Edmund Husserl - Il metodo fenomenologico

 

Nato in Moravia (oggi Repubblica Ceca) nel 1859. Studiò matematica, fisica e filosofia in Germania. Fu allievo di Franz Brentano, dal quale ereditò l’interesse per l’intenzionalità della coscienza.
Edmund Husserl, fondatore della fenomenologia, nella sua opera La crisi delle scienze europee e la fenomenologia trascendentale si chiede il motivo per cui le scienze sono in crisi. A suo avviso, il motivo risiede nel fatto che le scienze fisiche e naturali si sono distaccate dall’orizzonte dell’esperienza umana e soggettiva. Per questo si sono allontanate dalla comprensione dell’essere umano, risultando mute di fronte alle domande fondamentali dell’esistenza. Per uscire da questa crisi di valori, Husserl riconosce la necessità di ricollegare la scienza alla dimensione pre-scientifica che ne rappresenta il fondamento.
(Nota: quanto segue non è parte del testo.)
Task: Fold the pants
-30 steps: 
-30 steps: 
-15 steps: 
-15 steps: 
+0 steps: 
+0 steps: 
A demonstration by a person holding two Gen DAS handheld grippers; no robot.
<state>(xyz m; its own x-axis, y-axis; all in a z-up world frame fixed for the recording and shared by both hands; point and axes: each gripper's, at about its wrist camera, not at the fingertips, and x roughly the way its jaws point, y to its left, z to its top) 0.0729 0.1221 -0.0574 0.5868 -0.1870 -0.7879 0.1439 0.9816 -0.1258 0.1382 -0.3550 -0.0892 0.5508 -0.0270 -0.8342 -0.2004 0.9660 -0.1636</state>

Il metodo fenomenologico da lui elaborato,  ha come obiettivo proprio quello di riscoprire il senso umano delle cose e delle costruzioni concettuali. Esso consiste innanzitutto nella messa tra parentesi (epoché) delle certezze della scienza e dell’atteggiamento naturale dell’uomo, che considera il mondo come una realtà già data e precostituita. Ciò che differenzia il progetto husserliano rispetto a quello di Cartesio, di Kant o dell’idealismo è la particolare concezione della coscienza e del fenomeno stesso. Ciò che Husserl intende per “coscienza”, è un principio operativo, un insieme di atti che si rivolgono all’oggetto, il quale, in relazione a essi, si rivela progressivamente mostrando i suoi vari livelli di significato. Husserl chiama tale caratteristica generale e fondamentale della coscienza «intenzionalità», indicando con questo termine il fatto che la coscienza non è mai un’entità statica, chiusa in se stessa, ma sempre «coscienza di qualche cosa», attività volta verso un oggetto, modalità di rapportarsi al mondo esterno. Più precisamente, essa è una corrente di esperienze vissute in cui si ha una correlazione tra una polarità soggettiva, definita «noèsi», e una polarità oggettiva, definita «noèma». La fenomenologia è scienza descrittiva di tali vissuti intenzionali. In questo senso la fenomenologia è denominata da Husserl «scienza eidetica», alludendo alla sua capacità di cogliere non solo fatti ed eventi particolari e accidentali, ma appunto le “essenze” delle cose, che nei vissuti intenzionali soggettivi si rendono evidenti.
Negli ultimi anni della sua produzione Husserl sente l’esigenza di difendersi dalle accuse mosse alla propria concezione della soggettività. A questo proposito elabora il concetto di «mondo della vita», con cui indica la dimensione del vissuto e del concreto, dell’esperienza precategoriale e preriflessiva, cioè l’esperienza che precede la formulazione delle categorie e delle nozioni con cui è normalmente organizzata la realtà.
Egli ammette che l’idea di un io puro e disinteressato è un’astrazione dettata da esigenze di metodo, da cui partire per riconoscere le caratteristiche essenziali del soggetto come individuo concreto già da sempre inserito in un contesto intersoggettivo.